A pior estratégia é não ter estratégia. Antes da pandemia, o Serviço Nacional de Saúde tinha graves problemas que, já nessa altura, exigiam um plano de ação “musculado e continuado, que tardava em chegar”.
Oito meses depois do novo coronavírus ter chegado a Portugal, o atual e os antigos bastonários dos médicos alertam que, agora, “não há tempo a perder”: os meses que se aproximam vão exigir uma capacidade de resposta do SNS muito superior para lidar com a pandemia, mas também com todos os outros doentes não-Covid, que ficaram um pouco esquecidos durante este período.
Para Miguel Guimarães, atual bastonário da Ordem dos Médicos, o reforço da resposta do SNS é urgente, porque “temos de estar preparados para defender os doentes todos e não pode voltar a acontecer o que aconteceu na primeira onda, em que suspendemos, por decisão da ministra, a nossa atividade programada para responder aos doentes Covid”.
Desde então, segundo números públicos, houve 100 mil cirurgias atrasadas no SNS, perto de um milhão de consultas hospitalares que não se realizaram, assim como cinco milhões de consultas presenciais nos cuidados de saúde primários. Já para não falar dos milhares de rastreios e dos cerca de 17 milhões de meios e exames de diagnóstico e terapêutica.
Na sequência deste “apagão” nos cuidados de saúde, o número de óbitos não-Covid disparou. Houve mais sete mil mortos entre março e setembro do que a média de igual período dos últimos cinco anos.
“Agora não podemos voltar a fazer isso”, sublinha Miguel Guimarães à Renascença, alertando que já se está a ir pelo mesmo caminho.
“Já está a começar a acontecer. Ontem, o Hospital de São João já anunciou que vai suspender blocos operatórios”, recorda. E é por isso que é necessária e urgente uma mudança de rumo na estratégia do Serviço Nacional de Saúde.
Que soluções?
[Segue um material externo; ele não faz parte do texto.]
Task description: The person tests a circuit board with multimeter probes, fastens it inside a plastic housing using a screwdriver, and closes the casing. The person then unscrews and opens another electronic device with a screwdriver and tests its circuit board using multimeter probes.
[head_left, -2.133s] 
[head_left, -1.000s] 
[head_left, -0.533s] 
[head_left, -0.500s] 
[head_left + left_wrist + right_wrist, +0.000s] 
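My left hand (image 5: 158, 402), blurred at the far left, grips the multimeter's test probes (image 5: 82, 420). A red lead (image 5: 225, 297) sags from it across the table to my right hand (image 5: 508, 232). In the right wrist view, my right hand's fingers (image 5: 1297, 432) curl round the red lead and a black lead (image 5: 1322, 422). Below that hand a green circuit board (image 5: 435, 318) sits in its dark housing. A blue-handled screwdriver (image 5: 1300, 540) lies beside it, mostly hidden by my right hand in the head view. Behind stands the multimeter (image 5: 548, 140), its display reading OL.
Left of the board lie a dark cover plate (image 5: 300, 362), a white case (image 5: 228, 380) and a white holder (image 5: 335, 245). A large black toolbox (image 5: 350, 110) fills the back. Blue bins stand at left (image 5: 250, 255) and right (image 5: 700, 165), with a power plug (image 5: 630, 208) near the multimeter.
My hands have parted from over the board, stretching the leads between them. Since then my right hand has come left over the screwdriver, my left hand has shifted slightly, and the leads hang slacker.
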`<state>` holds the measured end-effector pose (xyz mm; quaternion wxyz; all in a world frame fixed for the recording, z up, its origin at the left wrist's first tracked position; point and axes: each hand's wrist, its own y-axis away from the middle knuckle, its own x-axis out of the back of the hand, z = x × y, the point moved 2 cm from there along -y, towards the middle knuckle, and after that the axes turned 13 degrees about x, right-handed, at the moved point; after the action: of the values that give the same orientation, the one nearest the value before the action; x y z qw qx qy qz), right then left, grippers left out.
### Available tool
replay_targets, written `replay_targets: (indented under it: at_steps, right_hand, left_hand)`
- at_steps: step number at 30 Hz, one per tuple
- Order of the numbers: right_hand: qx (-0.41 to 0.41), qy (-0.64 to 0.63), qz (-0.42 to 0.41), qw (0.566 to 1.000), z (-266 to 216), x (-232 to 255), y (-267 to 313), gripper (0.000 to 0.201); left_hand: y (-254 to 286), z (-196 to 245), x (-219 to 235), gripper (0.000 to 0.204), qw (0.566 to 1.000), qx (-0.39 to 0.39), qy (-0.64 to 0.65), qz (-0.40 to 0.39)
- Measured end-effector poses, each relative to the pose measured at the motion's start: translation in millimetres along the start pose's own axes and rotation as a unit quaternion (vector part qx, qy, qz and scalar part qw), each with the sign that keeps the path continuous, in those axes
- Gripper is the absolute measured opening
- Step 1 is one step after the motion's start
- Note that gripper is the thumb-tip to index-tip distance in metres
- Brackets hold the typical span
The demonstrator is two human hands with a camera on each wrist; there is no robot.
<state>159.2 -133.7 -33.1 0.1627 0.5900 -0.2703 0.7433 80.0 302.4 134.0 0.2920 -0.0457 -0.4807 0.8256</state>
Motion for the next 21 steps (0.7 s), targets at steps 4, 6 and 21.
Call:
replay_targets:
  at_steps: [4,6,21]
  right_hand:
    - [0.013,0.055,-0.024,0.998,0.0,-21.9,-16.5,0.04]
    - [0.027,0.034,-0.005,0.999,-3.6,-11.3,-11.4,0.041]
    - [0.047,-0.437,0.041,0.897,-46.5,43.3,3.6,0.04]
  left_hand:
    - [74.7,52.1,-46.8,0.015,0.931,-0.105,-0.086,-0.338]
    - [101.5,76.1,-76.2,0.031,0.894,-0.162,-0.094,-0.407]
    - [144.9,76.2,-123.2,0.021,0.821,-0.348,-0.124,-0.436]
Um exemplo.
Os cuidados de saúde primários foram desviados para o combate à Covid-19. E os médicos de família, que antes garantiam esses cuidados, estão agora a desempenhar outras funções: estão a seguir os doentes que estão em casa (TraceCovid), estão a ser requisitados para os lares, fazem as Áreas Dedicadas Covid...
“Tudo tarefas que lhes ocupam tempo e que estão a desviá-los das suas tarefas habituais, o que está a provocar um impacto brutal no próprio SNS”, aponta Miguel Guimarães.
“A porta de entrada no SNS, que são os cuidados de saúde primários, está a ser ocupada com outras funções que não as habituais”, reforça.
Por isso, diz o bastonário da Ordem dos Médicos, “a Sra. ministra tem de libertar os médicos de família para eles fazerem o que sempre fizeram, para que o SNS possa funcionar” e contratar outras equipas para desempenhar essas outras funções.
“Não podemos voltar a deixar alguém ficar para trás”, sublinha.
Também à Renascença, Germano de Sousa, outro signatário da carta aberta, sublinha a necessidade de recuperar os atrasos nas cirurgias, exames e consultas de doentes não-Covid.
“Na realidade, não só é necessário reforçar o Serviço Nacional de Saúde, como recorrer a tudo o que é possível recorrer para que rapidamente consigamos recuperar os atrasos que se vão refletir inevitavelmente na saúde e sobretudo na mortalidade por causas não-Covid”, sublinha.
“Sra. ministra, estamos preocupados”
Os signatários da carta aberta a Marta Temido revelam a sua preocupação. “Já estamos na segunda semana de outubro, em pleno outono, e o que aconteceu, o que mudou de substancial na organização das pessoas e dos meios? Onde está o necessário e imprescindível plano — discutido, alterado e devidamente aprovado — para os dias e meses difíceis que enfrentamos?”, questionam no documento.
“Sra. ministra: estamos preocupados e compete-nos fazer esse alerta público. É vital que haja uma mudança imediata de rumo na estratégia do SNS. O SNS está novamente exposto a uma disrupção grave no seu funcionamento”, escrevem Miguel Guimarães, Germano de Sousa, José Manuel Silva, Pedro Nunes, Carlos Ribeiro e António Gentil Martins.
“Não há tempo a perder. Este é o momento de o SNS liderar uma resposta global, envolvendo os setores privado e social, que permita aumentar o acesso a todos os cuidados de saúde com uma resposta inequívoca a todos os doentes”, defendem.
Na opinião do atual e antigos bastonários da Ordem dos Médicos, “é preciso mudar já. É preciso um investimento de grande envergadura que reforce fortemente o SNS. Mas, no imediato, não basta. Os doentes precisam de uma resposta agora, pelo que não podemos prescindir de uma visão de conjunto”.